Last spring, after it started turning warm, a final freeze was forecast for the night.  Will and I had just gone to bed when he got up.  I thought he was headed to the bathroom.  Then I heard the hall closet open and close.

I got up to find out what was going on.  I went into the living room and saw him carrying a sheet toward the deck.  "Sweetheart?  What are you doing?"

"I have to cover the tomatoes."

"Sweetie -- you didn't plant any tomatoes this spring."

And we went back to bed.  He didn't remember the incident the next day.

*  *  *

He was the gardener.  All our lives together until this last spring he has grown something.  A year or two after we first married, I pulled up a plot of grass in our yard in Pocatello and every summer after that we grew corn, tomatoes, basil, and lettuces.  He also enjoyed flowers, though not as much as he liked planting things to eat. I can't eat store-bought corn on the cob anymore because of my memory of the tender sweetness of corn pulled right off the stalk.

When we got to Bend, he tended the flowers in our large back yard and on the side of the house.  Just a few days ago, while going through a sack of old photo envelopes, I ran across pictures of some of his carefully tended blooms.
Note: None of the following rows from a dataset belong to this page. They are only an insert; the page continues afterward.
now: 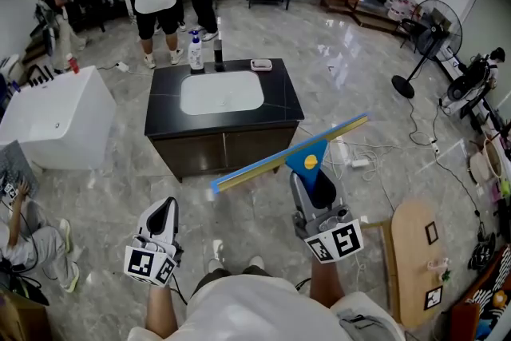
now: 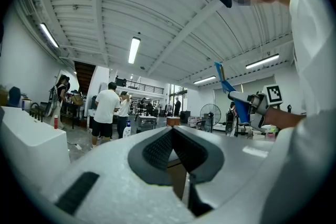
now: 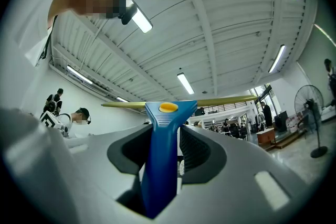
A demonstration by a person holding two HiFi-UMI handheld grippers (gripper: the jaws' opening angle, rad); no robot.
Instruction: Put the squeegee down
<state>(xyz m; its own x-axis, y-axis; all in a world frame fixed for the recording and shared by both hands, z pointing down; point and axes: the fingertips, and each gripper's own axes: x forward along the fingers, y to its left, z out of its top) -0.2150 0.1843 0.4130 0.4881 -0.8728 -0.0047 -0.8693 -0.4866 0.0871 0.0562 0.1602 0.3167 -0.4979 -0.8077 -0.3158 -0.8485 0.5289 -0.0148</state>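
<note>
The squeegee [image 1: 307, 160] has a blue handle with a yellow button and a long yellow-edged blade. It slants up to the right in front of me. My right gripper [image 1: 314, 184] is shut on the handle, which sits squeezed between the pads in the right gripper view, with the squeegee [image 3: 161, 165] pointing up past them. My left gripper [image 1: 164, 210] hangs lower left with nothing in it. In the left gripper view its tips [image 2: 172, 132] meet. That view also shows the squeegee [image 2: 232, 94] off to the right.
A black sink cabinet [image 1: 283, 98] with a white basin stands ahead, carrying a pump bottle [image 1: 195, 52], a faucet [image 1: 218, 52] and a soap dish [image 1: 261, 65]. A white tub [image 1: 56, 120] is at left, a wooden board [image 1: 413, 251] at right, a fan [image 1: 435, 32] farther back. People stand beyond.
</note>
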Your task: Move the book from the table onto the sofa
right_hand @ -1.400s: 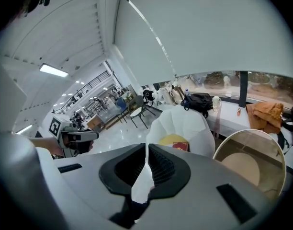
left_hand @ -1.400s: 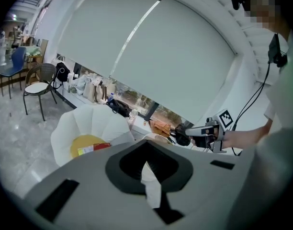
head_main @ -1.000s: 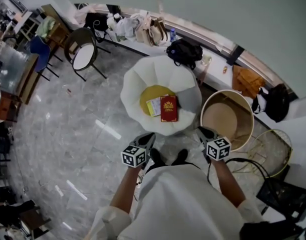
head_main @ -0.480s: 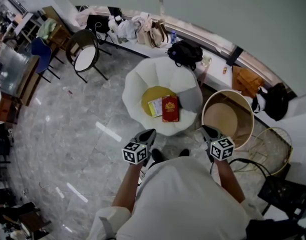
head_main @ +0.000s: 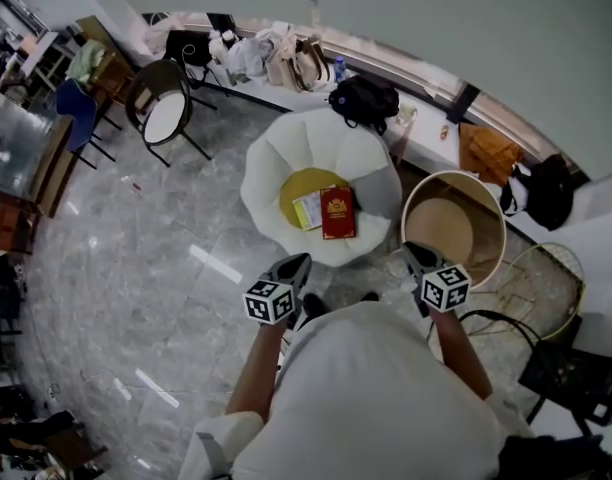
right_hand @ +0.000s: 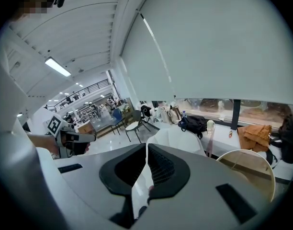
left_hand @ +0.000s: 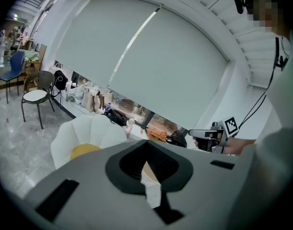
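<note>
Book (head_main: 337,213), red-covered, lies flat on the sofa (head_main: 276,158), on its yellow seat cushion (head_main: 304,184), with a paler booklet (head_main: 309,211) just beside it on the left. In the head view I see the white, petal-shaped sofa straight ahead of me and the round table (head_main: 486,203) just beside it to the right.

My left gripper (head_main: 297,263) hangs short of the sofa's near edge. Its jaws are clenched together with nothing between them, and its own view shows the pads meeting at the tip. My right gripper (head_main: 418,256) is held about level with it, close to the table's near rim, and its jaws are likewise pressed together and empty. Both point forward and somewhat down, and neither touches the book.

Behind the sofa sits a black bag (head_main: 364,98), and a chair (head_main: 166,113) stands off to the left on the marble floor (head_main: 136,258).
</note>
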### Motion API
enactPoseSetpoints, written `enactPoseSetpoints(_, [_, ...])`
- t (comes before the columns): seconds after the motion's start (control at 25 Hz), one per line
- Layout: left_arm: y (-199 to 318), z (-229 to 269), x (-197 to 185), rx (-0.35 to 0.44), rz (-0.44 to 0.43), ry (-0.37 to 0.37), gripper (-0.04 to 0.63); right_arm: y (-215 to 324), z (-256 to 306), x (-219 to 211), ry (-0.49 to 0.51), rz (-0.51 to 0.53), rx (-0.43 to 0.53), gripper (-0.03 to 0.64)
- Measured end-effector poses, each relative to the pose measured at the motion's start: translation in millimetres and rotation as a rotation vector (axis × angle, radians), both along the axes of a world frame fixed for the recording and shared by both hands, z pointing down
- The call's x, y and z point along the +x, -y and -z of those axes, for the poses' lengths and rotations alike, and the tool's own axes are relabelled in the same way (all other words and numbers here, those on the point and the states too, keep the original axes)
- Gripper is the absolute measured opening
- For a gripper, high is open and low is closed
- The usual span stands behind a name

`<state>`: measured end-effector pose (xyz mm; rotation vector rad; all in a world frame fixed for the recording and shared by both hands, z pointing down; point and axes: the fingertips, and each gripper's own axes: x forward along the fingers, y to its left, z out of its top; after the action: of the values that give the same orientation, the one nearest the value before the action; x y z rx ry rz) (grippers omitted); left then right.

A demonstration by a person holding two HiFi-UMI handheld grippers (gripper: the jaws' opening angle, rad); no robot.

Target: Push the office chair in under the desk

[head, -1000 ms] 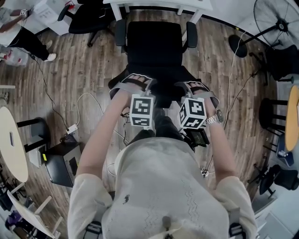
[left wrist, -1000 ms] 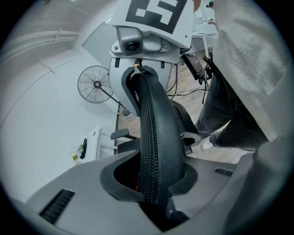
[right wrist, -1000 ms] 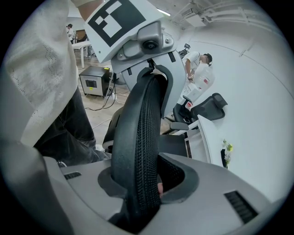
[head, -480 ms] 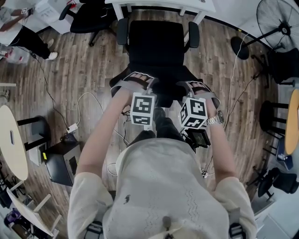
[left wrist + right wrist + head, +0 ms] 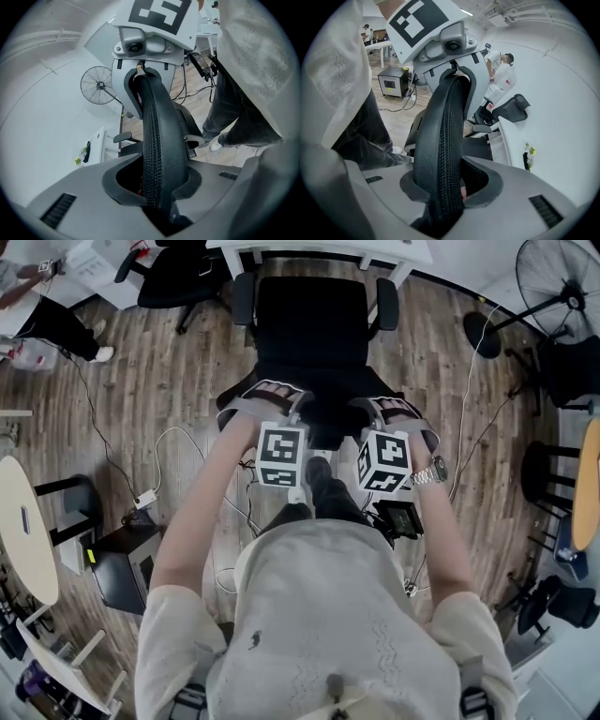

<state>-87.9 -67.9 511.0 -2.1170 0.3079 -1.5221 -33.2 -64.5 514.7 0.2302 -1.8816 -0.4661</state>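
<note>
Both the left gripper [image 5: 270, 401] and the right gripper [image 5: 392, 413] stay clamped on the backrest [image 5: 159, 150] rim, and the chair [image 5: 314, 334] has rolled slightly nearer the desk [image 5: 319, 247] than a second ago. Its seat mostly remains outside, so the push isn't finished.

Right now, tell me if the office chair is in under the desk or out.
Out: the office chair shows its whole seat in front of the desk.
</note>
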Motion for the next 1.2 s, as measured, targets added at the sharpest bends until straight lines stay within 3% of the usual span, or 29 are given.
enactPoseSetpoints(1.2, [116.7, -3.6, 3.2, 0.009, 0.012, -0.003, 0.115, 117.1, -4.8, 3.3, -0.007, 0.015, 0.001, 0.135])
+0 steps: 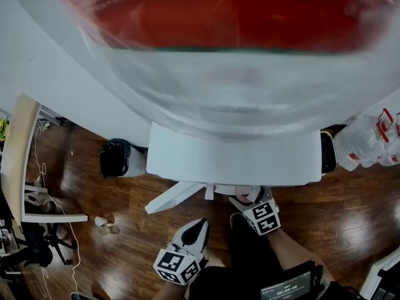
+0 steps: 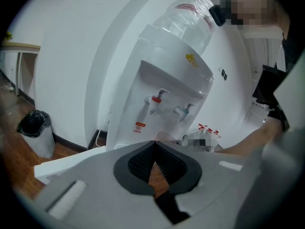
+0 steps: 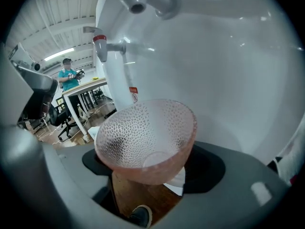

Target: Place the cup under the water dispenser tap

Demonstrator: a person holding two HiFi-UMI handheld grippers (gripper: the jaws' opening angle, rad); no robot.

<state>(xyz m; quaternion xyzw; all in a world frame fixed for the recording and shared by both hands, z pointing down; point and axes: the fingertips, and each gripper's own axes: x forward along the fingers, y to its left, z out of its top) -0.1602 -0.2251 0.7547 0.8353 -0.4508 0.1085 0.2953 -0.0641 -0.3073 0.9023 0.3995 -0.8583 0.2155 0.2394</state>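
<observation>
Right gripper (image 3: 152, 168): jaws stand wide, pressed against the two sides of the cup (image 3: 147, 137). The cup is pink, clear and dimpled. It is tilted, with its mouth turned up and toward the camera. Nothing else is between the jaws.

The cup is in front of the white water dispenser (image 2: 167, 80), inside its recess. It is below the pale tap (image 3: 138, 4) and apart from it. The red tap (image 3: 100, 44) is off to the cup's left.

Left gripper (image 2: 153, 149): jaws closed tip to tip, holding nothing. It is low in front of the dispenser, touching nothing. Wooden floor (image 1: 125, 230) shows beneath it.

Head view: the big water bottle (image 1: 219, 42) fills the top. A black-lined bin (image 1: 115, 158) stands left of the dispenser.
</observation>
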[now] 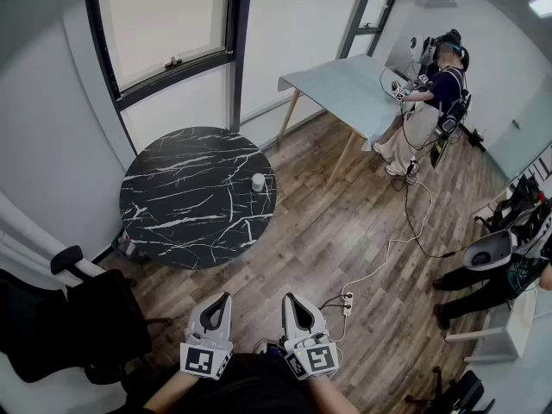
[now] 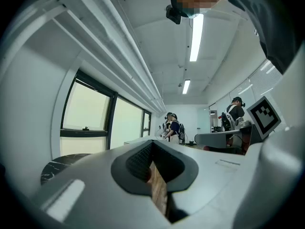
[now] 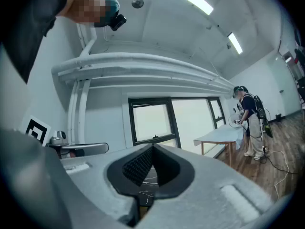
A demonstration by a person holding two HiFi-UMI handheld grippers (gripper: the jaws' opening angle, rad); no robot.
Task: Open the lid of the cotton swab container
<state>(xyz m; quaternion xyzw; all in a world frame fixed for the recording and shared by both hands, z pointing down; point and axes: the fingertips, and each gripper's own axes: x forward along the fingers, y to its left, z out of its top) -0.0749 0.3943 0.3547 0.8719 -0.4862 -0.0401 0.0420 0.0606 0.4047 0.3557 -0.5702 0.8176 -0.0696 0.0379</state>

 Now our backyard is wild and full of grass.  He gradually stopped doing any tending of things.  I've tried picking up the slack.  Two summers ago I even bought a couple of hundred dollars worth of of  flowering plants that died after a year.   I don't have the gardener's gift of patience and familiarity with growing things.  I'm not interested in the kind of work it takes to keep a yard nice -- nor will I use any poisons outside the house (except the occasional ant traps).  What we've lost in color and control, however, we've gained in deer poop.  I also don't worry anymore about what the deer will eat -- they can have all of it.

Even last spring he managed to tend a couple of tomato plants on the deck which produced a few hard skinned small "Early Girls".  But this year he didn't seem to want to pick up any tomatoes.  He has, however, been keeping the houseplants watered. 

The wildness of our yard is a daily reminder that I can't cope with this large space without my partner.  I feel sad about how wild our yard is and I pretend that it's a chosen aesthetic rather than the result of his illness.

I suppose that, should he precede me in death and I sell the house, I'll spend money to get the yard looking pretty again.  Until then, I am purchasing decorative animals to inhabit the space along with those that actually use it.